A system for restoring the contents stored in a failed disk among n disks constituting an n-disk RAID (Redundant Array of Inexpensive Disks) ,
Detecting the failed disk among the n disks,
Receiving an I / O request for a logical volume piece in the failed disk;
In response to the I / O request, restore the logical volume piece in the failed disk to a global hot spare disk connected to the n disks,
In the process of restoring the logical volume piece in the failed disk to the global hot spare disk, the replacement from the failed disk to the replacement disk is detected,
When the replacement is detected, the remaining logical volume pieces stored in the failed disk and not restored to the global hot spare disk are restored to the replacement disk,
A system for copying a logical volume piece restored to the global hot spare disk to the substitute disk.

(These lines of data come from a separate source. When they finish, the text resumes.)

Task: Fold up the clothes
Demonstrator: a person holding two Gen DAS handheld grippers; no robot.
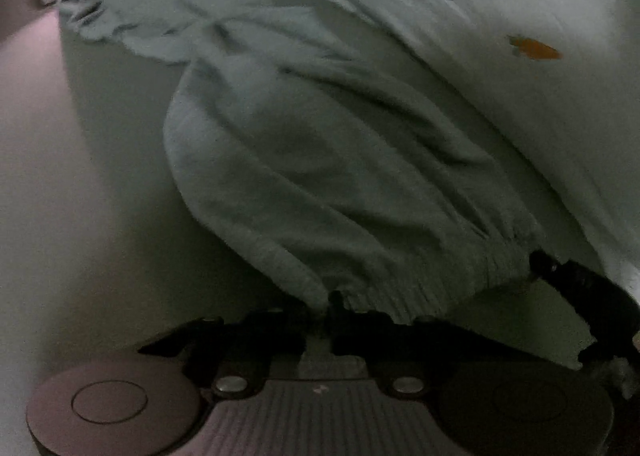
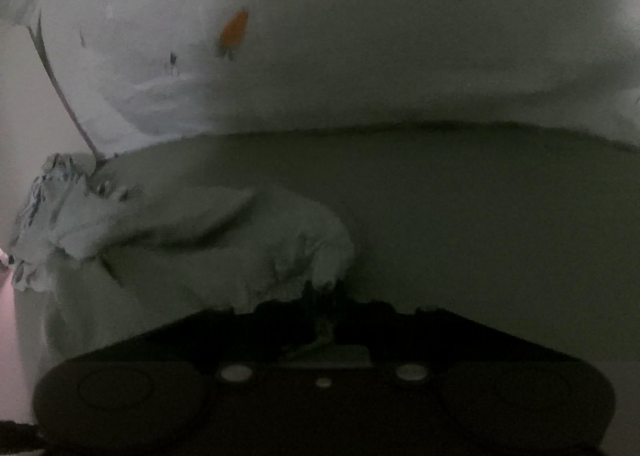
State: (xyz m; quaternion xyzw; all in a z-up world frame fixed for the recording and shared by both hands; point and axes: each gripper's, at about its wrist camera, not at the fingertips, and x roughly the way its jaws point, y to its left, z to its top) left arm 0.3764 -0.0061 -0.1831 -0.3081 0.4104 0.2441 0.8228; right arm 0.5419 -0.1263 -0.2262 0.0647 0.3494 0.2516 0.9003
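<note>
A pale grey-green garment (image 1: 320, 160) with a ribbed elastic waistband (image 1: 420, 288) hangs stretched between my two grippers. My left gripper (image 1: 334, 304) is shut on one end of the waistband. My right gripper (image 1: 560, 276) shows in the left wrist view as a dark shape shut on the other end. In the right wrist view my right gripper (image 2: 324, 308) is shut on the gathered edge of the same garment (image 2: 224, 248), which bunches to the left. The scene is dim.
A white cloth (image 1: 500, 16) with a small orange carrot print (image 1: 536, 48) lies beyond the garment; it also shows in the right wrist view (image 2: 360, 36). A patterned ruffled fabric (image 2: 48, 208) lies at the left. A pale surface (image 1: 60, 176) lies below.
</note>
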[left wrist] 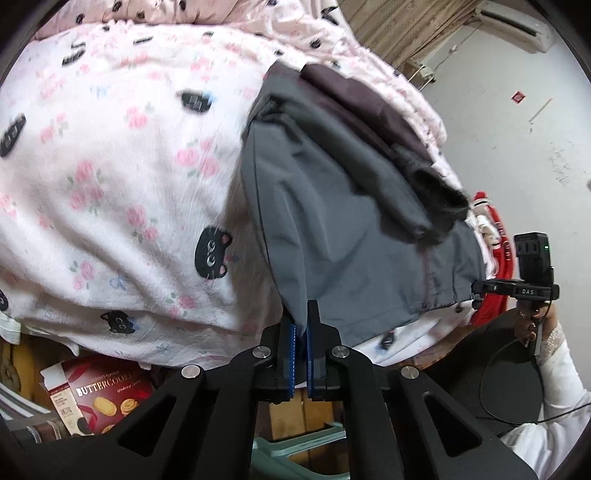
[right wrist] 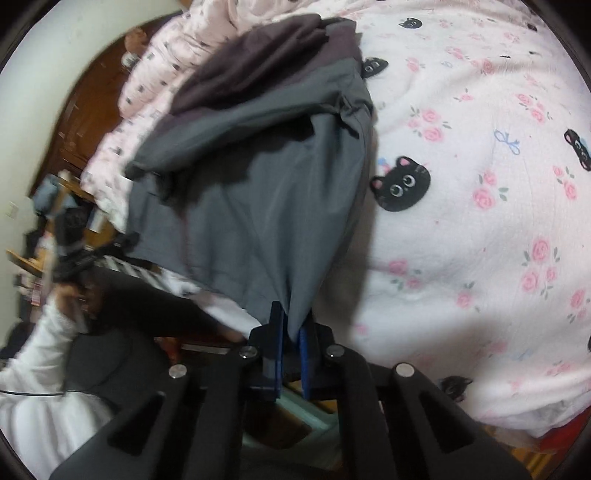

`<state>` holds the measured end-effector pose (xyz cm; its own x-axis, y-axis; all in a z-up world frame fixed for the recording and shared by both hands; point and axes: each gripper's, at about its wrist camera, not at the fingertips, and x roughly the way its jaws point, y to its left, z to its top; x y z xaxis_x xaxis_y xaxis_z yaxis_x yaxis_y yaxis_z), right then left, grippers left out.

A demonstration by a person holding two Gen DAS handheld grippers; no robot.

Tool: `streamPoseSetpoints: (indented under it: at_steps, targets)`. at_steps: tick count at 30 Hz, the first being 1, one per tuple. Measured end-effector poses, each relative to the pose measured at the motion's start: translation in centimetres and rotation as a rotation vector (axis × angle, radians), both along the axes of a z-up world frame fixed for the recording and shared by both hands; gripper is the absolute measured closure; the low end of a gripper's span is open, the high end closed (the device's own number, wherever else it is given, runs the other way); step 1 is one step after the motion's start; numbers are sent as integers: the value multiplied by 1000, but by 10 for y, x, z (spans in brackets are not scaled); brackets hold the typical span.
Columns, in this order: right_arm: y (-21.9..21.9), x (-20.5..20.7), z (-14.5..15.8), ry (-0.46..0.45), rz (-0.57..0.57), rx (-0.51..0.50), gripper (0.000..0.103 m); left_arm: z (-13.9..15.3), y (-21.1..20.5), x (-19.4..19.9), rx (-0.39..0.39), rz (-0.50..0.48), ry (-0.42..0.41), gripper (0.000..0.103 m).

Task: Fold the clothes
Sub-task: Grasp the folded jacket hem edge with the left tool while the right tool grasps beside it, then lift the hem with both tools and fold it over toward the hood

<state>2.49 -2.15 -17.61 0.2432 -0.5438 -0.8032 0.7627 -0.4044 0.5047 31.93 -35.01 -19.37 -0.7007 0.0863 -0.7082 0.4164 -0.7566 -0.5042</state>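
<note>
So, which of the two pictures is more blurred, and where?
Right wrist view: more blurred, worst at its left edge around the person's sleeve. Left wrist view: sharper, the biscuit box lettering is readable; both bend strongly at the rim.

Bed (left wrist: 110, 166): broad floral blanket surface beside grey garment (left wrist: 332, 221) lies open, unobstructed. Far edge: heaped pink bedding (left wrist: 295, 29) blocks passage. Near edge, below bed: biscuit box (left wrist: 99, 398), pale green frame (left wrist: 295, 443) crowd gap. Beyond garment: red item (left wrist: 495, 295), then wall (left wrist: 517, 129).
</note>
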Motion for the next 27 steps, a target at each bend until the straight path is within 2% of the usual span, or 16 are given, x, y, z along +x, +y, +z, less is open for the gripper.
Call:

A method of restoring contents stored in a failed disk among n disks constituting an n-disk RAID (Redundant Array of Inexpensive Disks),
  Detecting the failed disk among the n disks;
  Receiving an I / O request for a logical volume piece in the failed disk;
  In response to the I / O request, restoring the logical volume piece in the failed disk to a global hot spare disk connected to the n disks;
  Detecting the replacement of the failed disk with a replacement disk in the middle of the restoring step;
  When the replacement is detected, restoring the remaining logical volume pieces stored in the failed disk that have not been restored to the global hot spare disk to the replacement disk;
  Copying the logical volume piece restored to the global hot spare disk to the replacement disk;
  A method comprising:

A program for restoring contents stored in a failed disk among n disks constituting an n-disk RAID (Redundant Array of Inexpensive Disks),
  A function of detecting the failed disk among the n disks;
  A function of receiving an I / O request for a logical volume piece in the failed disk;
  In response to the I / O request, a function of restoring the logical volume piece in the failed disk to a global hot spare disk connected to the n disks;
  A function of detecting a replacement from the failed disk to an alternative disk in the course of restoring the logical volume piece in the failed disk to the global hot spare disk;
  When the replacement is detected, a function of restoring the remaining logical volume pieces stored in the failed disk that have not been restored to the global hot spare disk to the replacement disk;
  A function of copying the logical volume piece restored to the global hot spare disk to the substitute disk;
  A program to make a computer realize.

A computer-readable recording medium on which the program according to claim 3 is recorded.